▶ About this task:
Filter out all lines without the word "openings" from the data below, please, and copy the rest.

»»

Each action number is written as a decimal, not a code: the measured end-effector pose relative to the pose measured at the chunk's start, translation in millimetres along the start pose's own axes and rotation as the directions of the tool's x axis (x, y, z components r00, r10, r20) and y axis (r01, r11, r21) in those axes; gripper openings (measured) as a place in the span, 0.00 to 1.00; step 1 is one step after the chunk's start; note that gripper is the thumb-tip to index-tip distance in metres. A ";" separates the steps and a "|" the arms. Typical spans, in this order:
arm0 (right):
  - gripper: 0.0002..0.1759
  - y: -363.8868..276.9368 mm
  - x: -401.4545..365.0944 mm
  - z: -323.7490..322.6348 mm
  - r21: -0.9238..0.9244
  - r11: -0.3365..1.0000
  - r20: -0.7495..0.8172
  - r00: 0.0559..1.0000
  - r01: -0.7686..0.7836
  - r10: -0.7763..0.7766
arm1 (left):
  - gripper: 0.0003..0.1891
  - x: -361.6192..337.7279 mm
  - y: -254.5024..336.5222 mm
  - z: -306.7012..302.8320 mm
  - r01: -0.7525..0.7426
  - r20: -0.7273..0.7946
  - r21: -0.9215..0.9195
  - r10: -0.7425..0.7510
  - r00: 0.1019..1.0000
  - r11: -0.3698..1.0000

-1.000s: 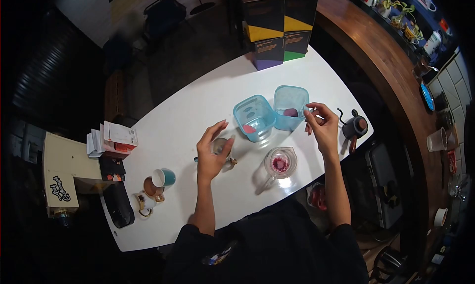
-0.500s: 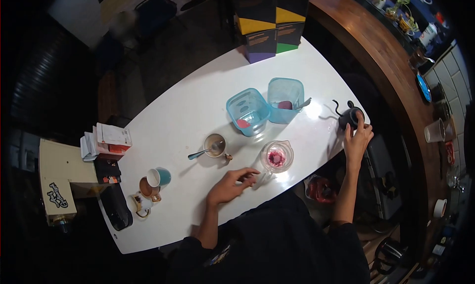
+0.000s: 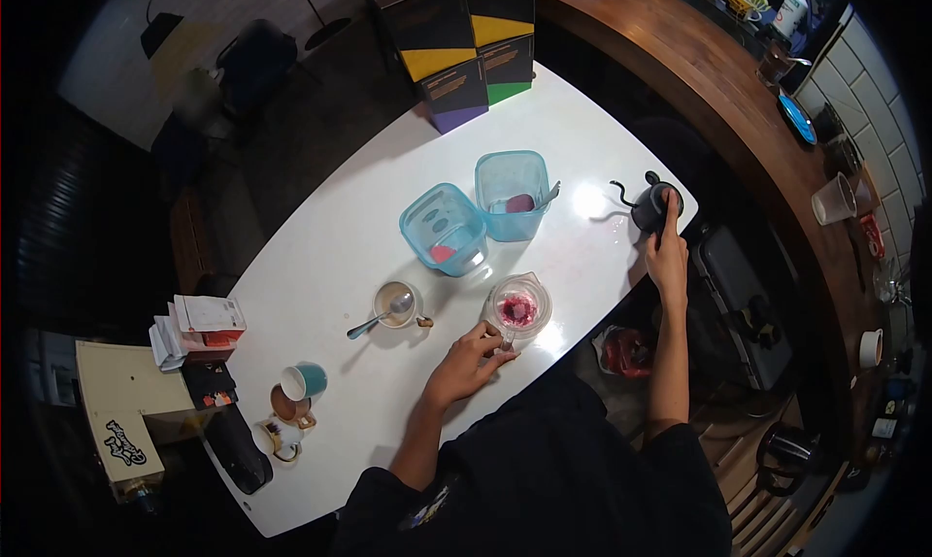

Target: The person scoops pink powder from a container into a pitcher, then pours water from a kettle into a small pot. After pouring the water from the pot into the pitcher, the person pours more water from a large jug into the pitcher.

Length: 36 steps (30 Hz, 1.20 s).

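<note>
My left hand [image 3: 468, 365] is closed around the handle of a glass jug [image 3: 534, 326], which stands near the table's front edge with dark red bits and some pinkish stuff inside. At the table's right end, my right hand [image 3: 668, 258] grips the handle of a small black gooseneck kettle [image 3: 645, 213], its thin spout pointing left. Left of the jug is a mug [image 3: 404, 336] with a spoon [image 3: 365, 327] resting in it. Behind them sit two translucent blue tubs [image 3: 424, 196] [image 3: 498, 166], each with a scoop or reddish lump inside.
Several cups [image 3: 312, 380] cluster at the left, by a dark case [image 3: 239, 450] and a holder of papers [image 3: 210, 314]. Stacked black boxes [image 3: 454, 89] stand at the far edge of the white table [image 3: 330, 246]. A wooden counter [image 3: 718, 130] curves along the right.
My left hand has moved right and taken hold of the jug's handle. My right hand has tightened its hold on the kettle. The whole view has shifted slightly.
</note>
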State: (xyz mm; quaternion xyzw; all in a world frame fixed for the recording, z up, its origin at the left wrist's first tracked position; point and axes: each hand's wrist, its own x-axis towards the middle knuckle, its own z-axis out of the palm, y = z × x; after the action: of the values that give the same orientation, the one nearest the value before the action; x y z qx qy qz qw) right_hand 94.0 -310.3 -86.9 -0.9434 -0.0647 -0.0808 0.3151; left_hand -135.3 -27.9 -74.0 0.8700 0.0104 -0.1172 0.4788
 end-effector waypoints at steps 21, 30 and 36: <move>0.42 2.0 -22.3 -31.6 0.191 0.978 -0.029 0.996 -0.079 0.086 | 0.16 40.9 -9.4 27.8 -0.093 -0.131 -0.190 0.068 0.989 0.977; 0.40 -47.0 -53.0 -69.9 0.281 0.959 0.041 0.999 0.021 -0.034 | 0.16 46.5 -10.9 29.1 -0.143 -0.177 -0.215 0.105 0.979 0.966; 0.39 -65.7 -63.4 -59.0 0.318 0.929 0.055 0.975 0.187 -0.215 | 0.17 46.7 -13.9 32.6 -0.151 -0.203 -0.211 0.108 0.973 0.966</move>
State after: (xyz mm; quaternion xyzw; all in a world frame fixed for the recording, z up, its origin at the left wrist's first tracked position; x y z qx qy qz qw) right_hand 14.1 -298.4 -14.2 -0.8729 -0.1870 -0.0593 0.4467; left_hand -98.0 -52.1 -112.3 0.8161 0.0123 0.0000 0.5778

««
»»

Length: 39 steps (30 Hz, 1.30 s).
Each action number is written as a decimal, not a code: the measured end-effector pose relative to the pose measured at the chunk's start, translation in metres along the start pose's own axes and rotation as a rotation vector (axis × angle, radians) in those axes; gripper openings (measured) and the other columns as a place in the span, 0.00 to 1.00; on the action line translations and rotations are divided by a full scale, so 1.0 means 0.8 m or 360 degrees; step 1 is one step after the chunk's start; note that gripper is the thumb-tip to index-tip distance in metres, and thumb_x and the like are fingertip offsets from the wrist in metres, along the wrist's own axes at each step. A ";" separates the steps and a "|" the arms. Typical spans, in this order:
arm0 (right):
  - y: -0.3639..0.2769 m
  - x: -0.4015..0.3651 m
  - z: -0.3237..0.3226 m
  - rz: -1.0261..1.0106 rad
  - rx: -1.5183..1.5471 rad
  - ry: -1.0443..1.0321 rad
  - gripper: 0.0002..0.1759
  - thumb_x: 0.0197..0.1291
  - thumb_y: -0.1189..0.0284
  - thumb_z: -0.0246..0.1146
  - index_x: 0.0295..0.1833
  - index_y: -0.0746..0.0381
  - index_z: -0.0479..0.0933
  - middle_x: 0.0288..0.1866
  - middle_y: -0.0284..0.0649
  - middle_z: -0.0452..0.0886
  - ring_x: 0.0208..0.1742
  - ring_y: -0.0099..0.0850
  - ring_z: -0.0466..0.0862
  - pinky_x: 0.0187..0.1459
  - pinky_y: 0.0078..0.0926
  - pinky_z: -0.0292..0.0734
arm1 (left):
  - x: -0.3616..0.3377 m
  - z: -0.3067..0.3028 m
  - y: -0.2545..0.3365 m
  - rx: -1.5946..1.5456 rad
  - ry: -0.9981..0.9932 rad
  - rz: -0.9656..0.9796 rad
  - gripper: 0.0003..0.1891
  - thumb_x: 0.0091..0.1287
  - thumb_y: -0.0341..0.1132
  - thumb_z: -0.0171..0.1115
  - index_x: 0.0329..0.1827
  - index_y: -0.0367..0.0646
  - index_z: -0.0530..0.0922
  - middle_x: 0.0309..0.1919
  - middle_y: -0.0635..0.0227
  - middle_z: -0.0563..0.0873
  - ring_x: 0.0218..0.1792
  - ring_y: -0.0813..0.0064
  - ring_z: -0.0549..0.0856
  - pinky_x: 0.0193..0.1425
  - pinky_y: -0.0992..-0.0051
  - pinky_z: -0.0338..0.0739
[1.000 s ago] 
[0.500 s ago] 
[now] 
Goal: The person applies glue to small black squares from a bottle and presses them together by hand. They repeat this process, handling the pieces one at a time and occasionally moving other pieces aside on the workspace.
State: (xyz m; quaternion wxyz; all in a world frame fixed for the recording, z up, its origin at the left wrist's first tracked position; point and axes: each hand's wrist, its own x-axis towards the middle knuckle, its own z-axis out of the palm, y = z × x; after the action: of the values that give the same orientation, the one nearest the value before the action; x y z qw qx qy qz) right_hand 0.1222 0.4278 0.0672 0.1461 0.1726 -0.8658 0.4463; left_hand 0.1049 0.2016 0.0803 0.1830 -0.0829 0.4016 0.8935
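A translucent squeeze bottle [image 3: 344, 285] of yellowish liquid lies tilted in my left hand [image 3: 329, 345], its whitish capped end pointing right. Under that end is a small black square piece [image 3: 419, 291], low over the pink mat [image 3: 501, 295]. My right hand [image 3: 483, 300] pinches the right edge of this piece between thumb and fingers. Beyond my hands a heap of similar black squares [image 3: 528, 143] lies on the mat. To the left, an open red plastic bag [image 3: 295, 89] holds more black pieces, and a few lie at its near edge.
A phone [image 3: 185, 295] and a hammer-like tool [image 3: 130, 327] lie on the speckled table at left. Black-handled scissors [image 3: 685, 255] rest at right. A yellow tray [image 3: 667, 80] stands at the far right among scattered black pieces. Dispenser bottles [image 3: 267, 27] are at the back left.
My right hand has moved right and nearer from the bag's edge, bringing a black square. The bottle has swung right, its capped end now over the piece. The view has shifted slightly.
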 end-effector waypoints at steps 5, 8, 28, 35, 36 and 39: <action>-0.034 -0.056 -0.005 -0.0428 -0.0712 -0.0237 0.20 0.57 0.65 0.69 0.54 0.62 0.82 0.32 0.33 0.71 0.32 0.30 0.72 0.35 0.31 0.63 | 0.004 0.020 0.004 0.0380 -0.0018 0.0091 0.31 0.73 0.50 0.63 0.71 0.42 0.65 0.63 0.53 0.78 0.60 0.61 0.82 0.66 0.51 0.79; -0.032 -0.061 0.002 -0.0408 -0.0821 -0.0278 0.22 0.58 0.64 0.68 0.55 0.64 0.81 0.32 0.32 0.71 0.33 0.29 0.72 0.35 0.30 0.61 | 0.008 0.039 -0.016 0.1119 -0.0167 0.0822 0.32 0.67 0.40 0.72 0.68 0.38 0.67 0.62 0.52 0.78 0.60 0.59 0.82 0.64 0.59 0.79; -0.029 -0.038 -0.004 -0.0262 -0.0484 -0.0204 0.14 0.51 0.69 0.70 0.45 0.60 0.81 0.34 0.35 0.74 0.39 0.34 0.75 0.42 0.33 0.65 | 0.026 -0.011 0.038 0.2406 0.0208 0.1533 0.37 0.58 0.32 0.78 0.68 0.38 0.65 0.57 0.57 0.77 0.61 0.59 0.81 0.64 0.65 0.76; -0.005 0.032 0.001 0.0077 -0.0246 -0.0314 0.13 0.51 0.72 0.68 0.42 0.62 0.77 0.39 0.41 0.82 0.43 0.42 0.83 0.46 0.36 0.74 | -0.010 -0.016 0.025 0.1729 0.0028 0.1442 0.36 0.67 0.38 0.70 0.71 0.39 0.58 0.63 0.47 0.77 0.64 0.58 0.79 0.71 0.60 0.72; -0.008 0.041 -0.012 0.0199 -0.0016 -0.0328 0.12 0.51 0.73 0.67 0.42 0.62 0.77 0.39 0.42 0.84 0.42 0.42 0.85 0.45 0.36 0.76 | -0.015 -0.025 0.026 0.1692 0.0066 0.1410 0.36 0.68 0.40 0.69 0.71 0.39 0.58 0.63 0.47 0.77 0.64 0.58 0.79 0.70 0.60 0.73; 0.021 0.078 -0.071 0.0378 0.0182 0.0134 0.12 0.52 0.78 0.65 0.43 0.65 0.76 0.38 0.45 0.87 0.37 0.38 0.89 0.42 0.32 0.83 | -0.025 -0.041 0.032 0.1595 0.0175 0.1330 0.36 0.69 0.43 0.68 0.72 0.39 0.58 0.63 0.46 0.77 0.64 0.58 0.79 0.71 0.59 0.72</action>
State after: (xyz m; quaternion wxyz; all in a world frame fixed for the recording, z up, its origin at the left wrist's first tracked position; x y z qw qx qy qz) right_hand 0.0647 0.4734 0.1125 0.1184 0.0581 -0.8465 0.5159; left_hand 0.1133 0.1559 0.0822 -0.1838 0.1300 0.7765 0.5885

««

▶ Solution for this exercise:
Each action number is written as a decimal, not a code: the measured end-effector pose relative to the pose measured at the chunk's start, translation in millimetres along the start pose's own axes and rotation as the directions of the tool's x axis (x, y, z components r00, r10, r20) and y axis (r01, r11, r21) in those axes; gripper openings (measured) as a place in the span, 0.00 to 1.00; step 1 is one step after the chunk's start; note that gripper is the thumb-tip to index-tip distance in metres. A ";" separates the steps and a "|" the arms. Typical spans, in this order:
Each action number is written as a decimal, not a code: the measured end-effector pose relative to the pose measured at the chunk's start, translation in metres along the start pose's own axes and rotation as a rotation vector (axis × angle, radians) in those axes; gripper openings (measured) and the other columns as a place in the span, 0.00 to 1.00; on the action line translations and rotations are divided by a full scale, so 1.0 means 0.8 m or 360 degrees; step 1 is one step after the chunk's start; note that gripper is the thumb-tip to index-tip distance in metres, and thumb_x and the like are fingertip offsets from the wrist in metres, along the wrist's own axes at each step. A ";" separates the steps and a "|" the arms. Typical spans, in this order:

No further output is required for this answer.